Cuando se cumple un siglo de la Revolución Rusa, el cuerpo embalsamado de Vladímir Ilich Uliánov, Lenin, sigue siendo una de las grandes atracciones de la Plaza Roja de Moscú. Sin embargo, a la momia le falta el cerebro, que se encuentra en un centro de investigación que tiene su origen en el intento de ensalzar, precisamente, la figura del líder bolchevique.
Hoy en día los bancos de cerebros son instalaciones científicas bastante habituales, esenciales para estudiar enfermedades como el alzhéimer gracias a las donaciones de particulares, pero entre sus precedentes históricos está este Instituto de Investigación Cerebral, puesto en marcha con el firme propósito de demostrar que Lenin había tenido una mente privilegiada.
Para esta misión los soviéticos ficharon al científico alemán Oskar Vogt. José Ramón Alonso lo cuenta en su libro La nariz de Charles Darwin y otras historias de la neurociencia: "...hay quien piensa que dijo a los rusos lo que querían oír: que el cerebro de Lenin era distinto, que tenía algo de peculiar".
El caso es que este neurólogo llevaba mucho tiempo tratando de averiguar cuál era "la fuente de la genialidad" en la colección de cerebros que le donaban en el Instituto Emperador Guillermo de Investigación Cerebral y Biología General, centro que dirigía en Berlín desde 1914. Cuando Lenin murió en 1924 y se convirtió en una especie de deidad, Stalin decidió que sería muy conveniente demostrar científicamente que el líder revolucionario había tenido cualidades superiores, así que llamó a Vogt.
Al parecer, el alemán se mostró reticente, pero su propio gobierno le animó, interesado en llevarse bien con la Unión Soviética. Tras un tira y afloja sobre la conveniencia de realizar el estudio en Moscú, donde Vogt alegaba que no tenía medios adecuados, los dirigentes soviéticos decidieron crear el Instituto de Investigación Cerebral.
El neurólogo y su equipo se fueron para allá y diseccionaron el cerebro de Lenin en 31.000 pedazos. Tanto material dio trabajo para varios años hasta que finalmente en 1930 presentaron sus conclusiones. ¿Se imaginan ustedes qué decepción si el cerebro de Lenin hubiera sido normal? Es más, ¿qué hubiera pasado si hubiesen encontrado algo negativo? De hecho, existen indicios de que los médicos que le habían practicado la autopsia en su momento descubrieron una sífilis encefálica que se callaron.
Unas neuronas diferentes
No, algo así no podía pasar y no pasó: Vogt afirmó que ciertas neuronas de la corteza cerebral eran más numerosas y de mayor tamaño de lo normal. En su opinión, estas neuronas estaban implicadas en circuitos de asociación y esto se habría traducido en una mente muy ágil, capaz de relacionar ideas con gran rapidez. Para dejarlo claro llamó a Lenin "atleta del pensamiento asociativo".
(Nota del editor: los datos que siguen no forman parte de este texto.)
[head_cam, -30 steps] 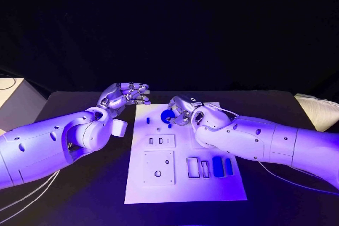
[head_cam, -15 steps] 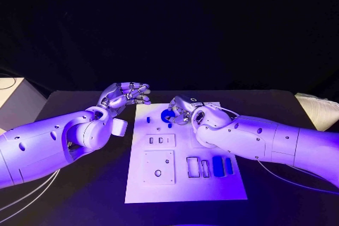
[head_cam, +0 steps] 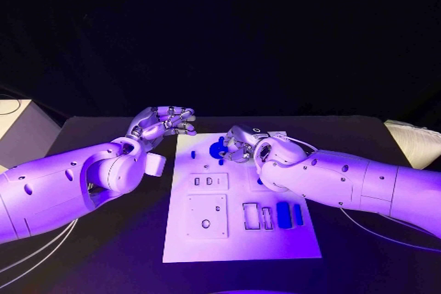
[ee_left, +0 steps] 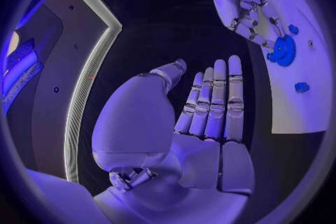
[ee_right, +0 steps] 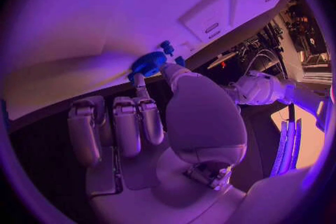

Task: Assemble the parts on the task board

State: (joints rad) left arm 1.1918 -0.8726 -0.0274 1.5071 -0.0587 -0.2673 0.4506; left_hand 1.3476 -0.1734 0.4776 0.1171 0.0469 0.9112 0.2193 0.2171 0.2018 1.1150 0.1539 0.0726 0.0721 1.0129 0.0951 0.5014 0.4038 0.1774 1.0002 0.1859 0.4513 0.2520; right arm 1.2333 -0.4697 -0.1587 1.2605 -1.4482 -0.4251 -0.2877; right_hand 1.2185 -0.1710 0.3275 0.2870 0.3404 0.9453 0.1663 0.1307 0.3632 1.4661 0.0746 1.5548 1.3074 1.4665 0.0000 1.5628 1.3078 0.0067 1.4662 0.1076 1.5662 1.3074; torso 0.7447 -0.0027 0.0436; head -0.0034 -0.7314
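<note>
The white task board (head_cam: pixel 239 246) lies in the middle of the black table. Near its far edge a blue gear (head_cam: pixel 218 150) sits against the board, and my right hand (head_cam: pixel 241 145) pinches it between thumb and a finger. The right wrist view shows those fingertips on the gear (ee_right: pixel 148 63), with a small blue peg (ee_right: pixel 167 46) just beyond it. My left hand (head_cam: pixel 166 123) hovers off the board's far left corner, fingers straight and apart, holding nothing (ee_left: pixel 210 106). Two blue bars (head_cam: pixel 289 215) stand in slots on the board's right side.
On the board's left half are two raised white blocks (head_cam: pixel 207 217) with holes, and a small blue peg (head_cam: pixel 193 156) stands near the gear. A white box (head_cam: pixel 18 131) stands at the table's left edge, and a pale object (head_cam: pixel 415 142) at its right.
My right arm has shifted slightly to the right while its hand stays on the blue gear. The left hand has hardly moved.
</note>
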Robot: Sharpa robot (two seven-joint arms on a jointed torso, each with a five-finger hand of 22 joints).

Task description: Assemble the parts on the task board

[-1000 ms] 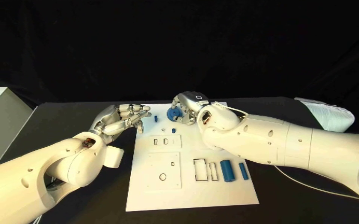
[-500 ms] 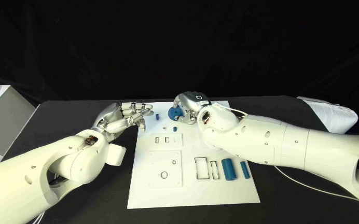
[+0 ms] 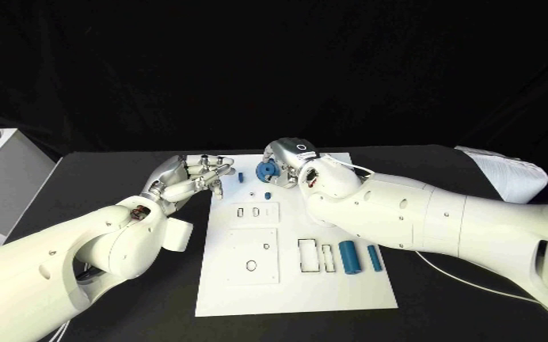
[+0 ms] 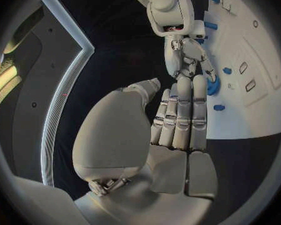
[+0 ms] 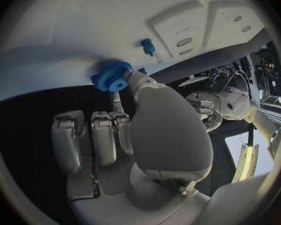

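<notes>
Head view: the white task board (image 3: pixel 294 279) lies in the middle of the black surface (image 3: pixel 103 176). The right hand (image 3: pixel 291 161) sits over the board's 12 o'clock end with a blue gear (image 3: pixel 266 171) pinched at its fingers, the gear just above the board. At about 7 o'clock from the gear stands a small blue peg (image 3: pixel 265 195), and at 9 o'clock another short blue piece (image 3: pixel 241 176) near the board's edge. Two blue cylinders (image 3: pixel 347 259) lie side by side toward the board's 4 o'clock part, beside a rectangular slot. The left hand (image 3: pixel 188 179) hovers just off the board's 10 o'clock corner, holding nothing.

Left wrist view: the left hand's fingers (image 4: pixel 183 117) lie straight and pressed side by side, with nothing in them. Beyond them the right hand's fingers touch the gear (image 4: pixel 212 85) above the board (image 4: pixel 256 85).

Right wrist view: the gear (image 5: pixel 113 77) is pinched between thumb and a fingertip, while the other fingers (image 5: pixel 90 135) are curled loosely and apart from it. A small blue peg (image 5: pixel 147 46) stands on the board (image 5: pixel 84 20) near the gear.

Risk, as I judge it: the pinch catches the gear near its rim, so it could tilt or slip as it is lowered, miss its seat, and knock over the nearby peg. The idle left hand is close enough to nudge the board if it drifts inward.
</notes>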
Ante el éxito, el alemán decidió presentar a los rusos un proyecto más ambicioso, comparar el cerebro de Lenin con el de 13 personas de la élite intelectual y política y otras 39 de distintos grupos étnicos de la URSS. Sin embargo, en su país no estaba el horno para bollos. La llegada de Hitler al poder le obligó a interrumpir esta colaboración. Para los nazis, no había nada que estudiar, porque “Lenin tenía queso suizo en la cabeza”. Vogt empezó a ser acosado, porque su instituto de Berlín era “un castillo comunista infiltrado de judíos”, así que huyó a la pequeña ciudad de Neustadt, donde pudo seguir investigando.
Operación de rescate
De hecho, al finalizar la II Guerra Mundial algunas partes del cerebro de Lenin seguían en Alemania y los soviéticos temieron que pudieran caer en manos americanas, así que montaron una operación para rescatarlas. "Debe ser la única misión militar que se haya hecho nunca para conseguir unas preparaciones neurohistológicas y unos trocitos de cerebro", afirma José Ramón Alonso en su libro.
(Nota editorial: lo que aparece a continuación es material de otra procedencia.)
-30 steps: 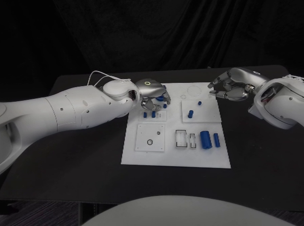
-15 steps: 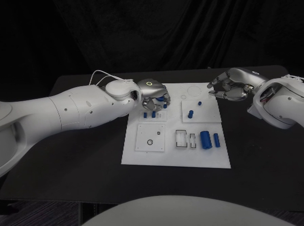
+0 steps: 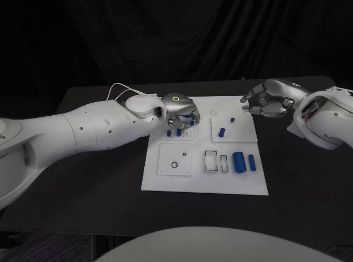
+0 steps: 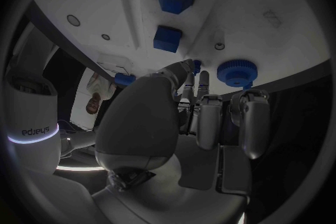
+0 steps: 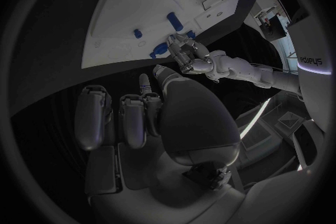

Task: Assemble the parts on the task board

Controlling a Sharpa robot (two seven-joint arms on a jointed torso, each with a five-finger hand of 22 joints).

No obstante, los soviéticos siguieron a lo suyo y hoy en día, además del cerebro de Lenin, conservan el de Stalin, Iván Pávlov, Konstantin Stanislavski y Andréi Sájarov, entre otros muchos. Es lo que se conoce como Panteón de los Cerebros, a medio camino entre laboratorio, museo y cementerio bolchevique.
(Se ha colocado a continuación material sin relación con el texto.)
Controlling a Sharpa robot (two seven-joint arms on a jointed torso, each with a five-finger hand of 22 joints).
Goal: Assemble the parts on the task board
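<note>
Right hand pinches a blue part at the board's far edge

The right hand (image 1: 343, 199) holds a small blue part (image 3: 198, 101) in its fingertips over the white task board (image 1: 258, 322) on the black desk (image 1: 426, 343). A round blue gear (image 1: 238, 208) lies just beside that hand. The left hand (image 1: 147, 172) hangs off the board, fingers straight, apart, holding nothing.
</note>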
La idea original había sido del neurofisiólogo Vladímir Béjterev, pero acabó fusionada con el instituto de Vogt porque su autor no vivió mucho para desarrollarla por sí mismo. En 1927 fue llamado al Kremlin para que examinase a Stalin y Béjterev le diagnosticó "paranoia grave". Dos días después él mismo falleció por una infección intestinal. Cosas de ser sincero con las mentes privilegiadas.